• [Work request]: Pictures stay out; please output the remaining data exactly.

Stored dataset items:
>>

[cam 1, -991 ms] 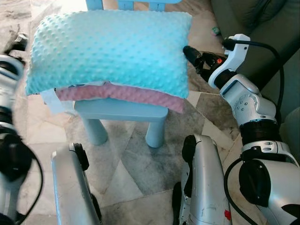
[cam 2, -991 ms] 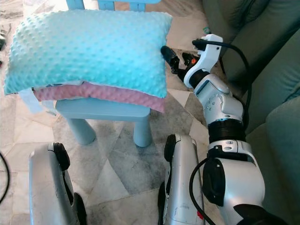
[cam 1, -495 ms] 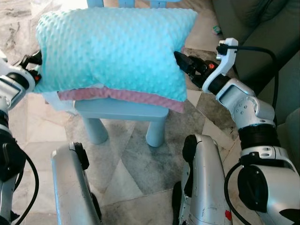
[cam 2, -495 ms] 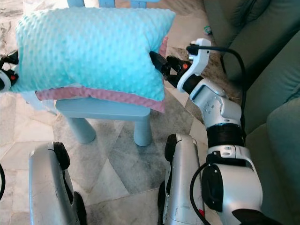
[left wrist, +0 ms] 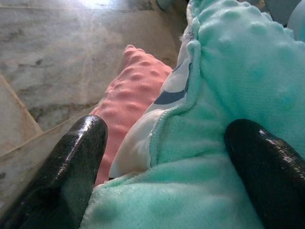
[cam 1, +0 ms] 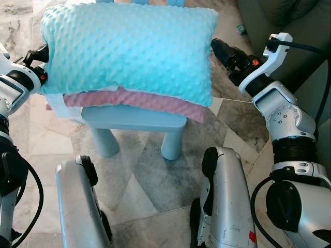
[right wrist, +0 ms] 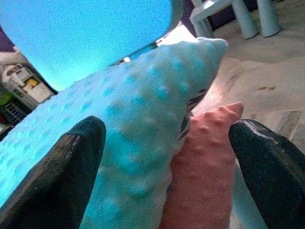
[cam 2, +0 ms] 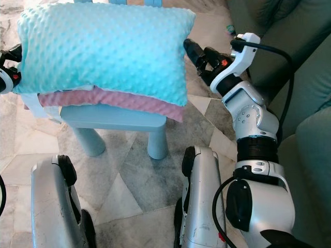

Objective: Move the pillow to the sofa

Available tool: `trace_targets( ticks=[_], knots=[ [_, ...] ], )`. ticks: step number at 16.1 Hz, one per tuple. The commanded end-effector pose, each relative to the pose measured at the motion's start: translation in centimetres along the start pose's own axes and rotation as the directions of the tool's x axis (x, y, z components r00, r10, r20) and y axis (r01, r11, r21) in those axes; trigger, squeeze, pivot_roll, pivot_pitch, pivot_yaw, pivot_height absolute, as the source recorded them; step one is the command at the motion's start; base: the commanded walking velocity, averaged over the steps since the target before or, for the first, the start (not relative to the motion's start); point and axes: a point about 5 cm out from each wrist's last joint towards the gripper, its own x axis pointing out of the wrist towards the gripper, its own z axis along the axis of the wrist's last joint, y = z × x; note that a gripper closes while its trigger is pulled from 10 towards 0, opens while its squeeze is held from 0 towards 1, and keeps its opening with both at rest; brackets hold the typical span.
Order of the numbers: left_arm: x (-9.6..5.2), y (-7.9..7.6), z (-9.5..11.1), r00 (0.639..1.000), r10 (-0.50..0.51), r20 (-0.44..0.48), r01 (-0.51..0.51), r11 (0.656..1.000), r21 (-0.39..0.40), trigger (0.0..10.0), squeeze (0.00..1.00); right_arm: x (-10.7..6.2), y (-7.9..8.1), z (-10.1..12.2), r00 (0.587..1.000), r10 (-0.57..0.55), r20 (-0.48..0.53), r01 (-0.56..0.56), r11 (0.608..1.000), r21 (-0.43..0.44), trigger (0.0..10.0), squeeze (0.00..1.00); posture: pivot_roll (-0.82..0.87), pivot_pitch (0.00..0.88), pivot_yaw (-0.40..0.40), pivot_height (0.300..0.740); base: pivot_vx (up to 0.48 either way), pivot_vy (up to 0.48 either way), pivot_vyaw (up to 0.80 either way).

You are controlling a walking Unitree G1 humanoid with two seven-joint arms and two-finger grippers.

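- Left gripper (left wrist: 162,157): at the pillow's left end, just beside its edge. Wrist view shows the two black fingers (left wrist: 76,157) spread apart, with the pillow's seam and corner lying between them. Cannot tell whether either finger presses the fabric.
- Pillow (cam 1: 129,49): turquoise, dotted plush, lying flat on top of a pink cushion (cam 1: 155,101) of the same bumpy texture; the pink one pokes out along the near edge and at both ends. A white tag or label with a dark mark shows at the seam in the left wrist view.
- Both cushions rest on a small light-blue stool (cam 1: 134,124) standing on a grey marble floor (cam 1: 150,175). The pillow overhangs the stool on each side.
- Right gripper (cam 2: 194,51): close to the pillow's right end, near its upper corner, apart from it in the head views. Right wrist view shows the fingers (right wrist: 57,171) wide apart, the pillow's corner and the pink cushion's corner seen between them.
- Sofa (cam 2: 305,77): grey-green, at far right, behind and beside the right arm, well apart from the pillow.
- Robot's silver legs (cam 1: 227,201) in the foreground, below the stool.
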Motion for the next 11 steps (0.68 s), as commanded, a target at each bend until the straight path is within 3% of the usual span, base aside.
trace_targets(
  ticks=[1,3,7,11],
  knots=[
    [-0.2,-0.4,0.8,1.000,-0.023,0.001,0.023,1.000,-0.001,10.0,0.00,0.1,0.6,0.5,0.999,0.044,0.016,-0.044,0.999,0.008,10.0,0.00,-0.13,0.355,-0.079,0.352,0.000,0.000,0.00],
    [-0.2,-0.6,0.4,0.997,-0.064,-0.044,0.064,0.998,-0.011,10.0,0.00,0.2,1.6,-0.2,0.994,0.110,-0.004,-0.110,0.993,0.049,10.0,0.00,-0.13,0.360,-0.079,0.352,0.000,0.000,0.00],
    [-0.1,-1.2,-1.6,0.970,-0.170,-0.175,0.167,0.985,-0.032,10.0,0.00,0.9,3.5,-3.8,0.976,0.187,-0.111,-0.176,0.979,0.100,10.0,0.00,-0.13,0.366,-0.079,0.352,0.000,0.000,0.00],
    [-0.1,-1.8,-3.2,0.933,-0.242,-0.268,0.241,0.970,-0.037,10.0,0.00,2.3,4.7,-6.6,0.973,0.096,-0.211,-0.102,0.995,-0.018,10.0,0.00,-0.12,0.369,-0.085,0.352,0.000,0.000,0.00]
  ],
)
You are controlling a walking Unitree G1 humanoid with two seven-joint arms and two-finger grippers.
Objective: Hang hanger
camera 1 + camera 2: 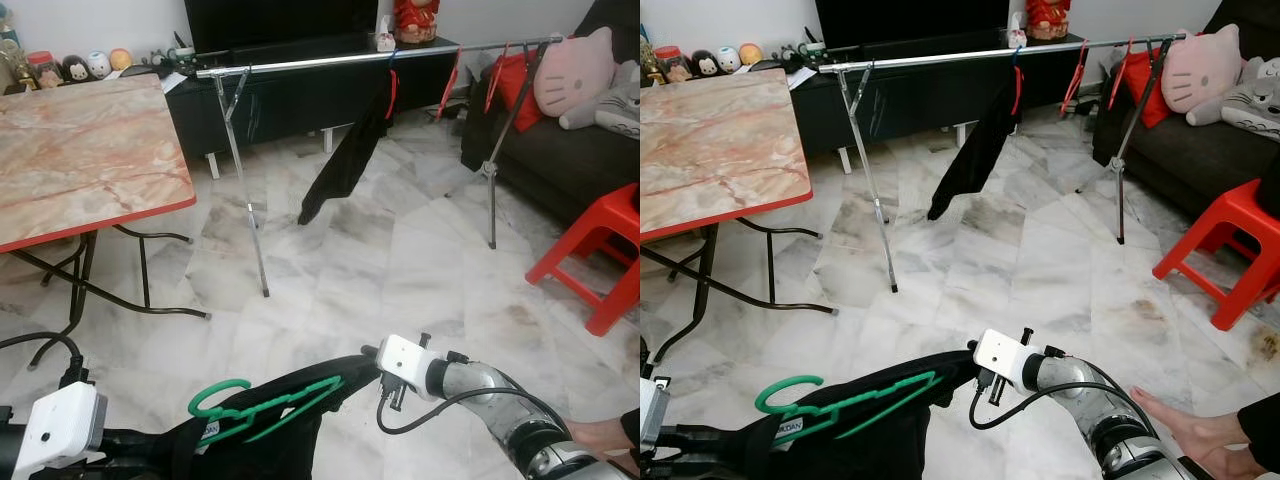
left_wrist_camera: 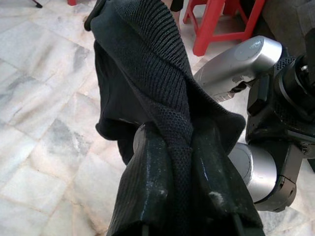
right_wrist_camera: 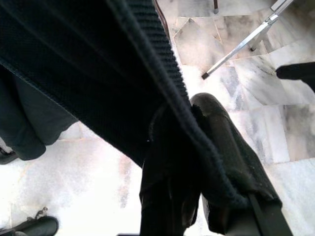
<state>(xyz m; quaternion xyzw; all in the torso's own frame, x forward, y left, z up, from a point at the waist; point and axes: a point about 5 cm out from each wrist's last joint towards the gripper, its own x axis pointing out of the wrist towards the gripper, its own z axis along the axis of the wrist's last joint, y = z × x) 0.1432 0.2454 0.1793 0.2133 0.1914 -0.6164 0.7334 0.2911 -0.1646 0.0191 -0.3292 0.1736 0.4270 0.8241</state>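
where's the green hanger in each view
Left eye: green plastic hanger bottom centre, lying on the black knit garment.
Right eye: bottom left.
Left wrist: garment pinched between black fingers.
Right wrist: garment edge between fingers.
Shared landmark: the black garment.

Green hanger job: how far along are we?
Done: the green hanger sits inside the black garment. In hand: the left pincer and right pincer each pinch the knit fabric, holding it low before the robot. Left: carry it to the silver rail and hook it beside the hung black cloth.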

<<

• [Exercise result]:
[cam 1, -991 ms] 
[cam 2, -991 ms] 
[cam 1, -495 ms] 
[cam 2, -495 ms] 
[left wrist, +0 ms] 
[cam 1, +0 ms] 
[right wrist, +0 ms] 
[cam 2, +0 ms] 

Objective: Move the pillow to the sofa

Available tool: `trace_targets( ticks=[_], knots=[ [_, ...] ], )`. ticks: step number at 16.1 Hz, one per tuple. The commanded end-effector pose, each relative to the pose measured at the motion's start: translation in centimetres along the start pose's own axes and rotation as the directions of the tool's x axis (x, y, z components r00, r10, r20) and y axis (r01, r11, r21) in those axes; trigger, squeeze, pivot_roll, pivot_pitch, pivot_yaw, pivot_height absolute, as the source recorded them; step one is the command at the motion's start; base: the commanded walking velocity, averaged over the steps since the target before or, for the first, the start (not relative to the motion's start); point and axes: a point about 5 cm out from each wrist's last joint towards the gripper, its own x axis pointing out of the wrist towards the gripper, its own z axis along the axis of the wrist's last joint, y = z × x; note that a gripper closes while its trigger is pulled from 10 towards 0, opens while its squeeze is held from 0 towards 1, and keeps its opening with both at rest; brackets hold the typical span.
Order of the numbers: left_arm: x (-9.6..5.2), y (-7.9..7.6), z (-9.5..11.1), r00 (0.639..1.000), r10 (-0.50..0.51), r20 (-0.44..0.48), r01 (-0.51..0.51), r11 (0.656..1.000), r21 (-0.39..0.40), trigger (0.0..10.0), squeeze (0.00..1.00); right_arm: x (-10.7..6.2), y (-7.9..8.1), z (-10.1..12.2), r00 (0.587..1.000), r10 (-0.57..0.55), r20 (-0.48..0.53), r01 (-0.56..0.56), r11 (0.608..1.000), r21 (-0.43..0.44), trigger (0.0..10.0), squeeze (0.00..1.00); posture: pivot_roll (-0.82..0.87), pivot_pitch (0.00..0.88), pivot_yaw (-0.40..0.40), pivot_height (0.300..0.740); base: pivot_vx (up to 0.48 either way), pivot_vy (up to 0.48 either way), pivot_vyaw (up to 0.80 either way).

You are controlling a walking Unitree G1 humanoid with two seven-joint arms and two-finger grippers.

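- Left gripper (left wrist: 162,157): at the pillow's left end, just beside its edge. Wrist view shows the two black fingers (left wrist: 76,157) spread apart, with the pillow's seam and corner lying between them. Cannot tell whether either finger presses the fabric.
- Pillow (cam 1: 129,49): turquoise, dotted plush, lying flat on top of a pink cushion (cam 1: 155,101) of the same bumpy texture; the pink one pokes out along the near edge and at both ends. A white tag or label with a dark mark shows at the seam in the left wrist view.
- Both cushions rest on a small light-blue stool (cam 1: 134,124) standing on a grey marble floor (cam 1: 150,175). The pillow overhangs the stool on each side.
- Right gripper (cam 2: 194,51): close to the pillow's right end, near its upper corner, apart from it in the head views. Right wrist view shows the fingers (right wrist: 57,171) wide apart, the pillow's corner and the pink cushion's corner seen between them.
- Sofa (cam 2: 305,77): grey-green, at far right, behind and beside the right arm, well apart from the pillow.
- Robot's silver legs (cam 1: 227,201) in the foreground, below the stool.
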Motion for the next 11 steps (0.68 s), as commanded, a target at each bend until the straight path is within 3% of the usual span, base aside.
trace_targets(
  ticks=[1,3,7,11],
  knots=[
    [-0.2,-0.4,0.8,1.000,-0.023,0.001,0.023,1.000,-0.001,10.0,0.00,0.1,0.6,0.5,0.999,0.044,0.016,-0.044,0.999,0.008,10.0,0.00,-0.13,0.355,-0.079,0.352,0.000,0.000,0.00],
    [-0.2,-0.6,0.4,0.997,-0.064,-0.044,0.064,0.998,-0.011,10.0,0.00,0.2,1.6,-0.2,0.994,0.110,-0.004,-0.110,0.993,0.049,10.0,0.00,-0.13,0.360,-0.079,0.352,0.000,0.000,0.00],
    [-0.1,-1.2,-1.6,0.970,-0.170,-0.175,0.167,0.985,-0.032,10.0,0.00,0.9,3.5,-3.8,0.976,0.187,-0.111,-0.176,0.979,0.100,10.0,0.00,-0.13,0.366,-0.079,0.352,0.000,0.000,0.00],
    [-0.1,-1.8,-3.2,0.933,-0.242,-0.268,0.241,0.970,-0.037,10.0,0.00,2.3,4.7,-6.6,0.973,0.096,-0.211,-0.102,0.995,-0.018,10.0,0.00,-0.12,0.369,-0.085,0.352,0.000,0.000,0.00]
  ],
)
You are controlling a walking Unitree G1 humanoid with two seven-joint arms and two-finger grippers.
Objective: Hang hanger
camera 1 + camera 2: 
left_wrist_camera: 
right_wrist_camera: 
<state>(xyz m; quaternion xyzw; all in the torso's own frame, x forward, y left, z up, from a point at the waist; point and axes: a point about 5 cm out from each wrist's last joint towards the gripper, its own x axis pointing out of the wrist towards the gripper, its own z axis along the axis of the wrist's last joint, y = z × x) 0.1432 0.2454 0.1793 0.2133 0.1914 -0.6164 0.7334 0.2911 -0.1646 0.0191 -0.3292 0.1736 0.4270 0.8241</state>
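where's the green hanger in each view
Left eye: green plastic hanger bottom centre, lying on the black knit garment.
Right eye: bottom left.
Left wrist: garment pinched between black fingers.
Right wrist: garment edge between fingers.
Shared landmark: the black garment.

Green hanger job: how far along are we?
Done: the green hanger sits inside the black garment. In hand: the left pincer and right pincer each pinch the knit fabric, holding it low before the robot. Left: carry it to the silver rail and hook it beside the hung black cloth.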

The exercise concludes with this answer.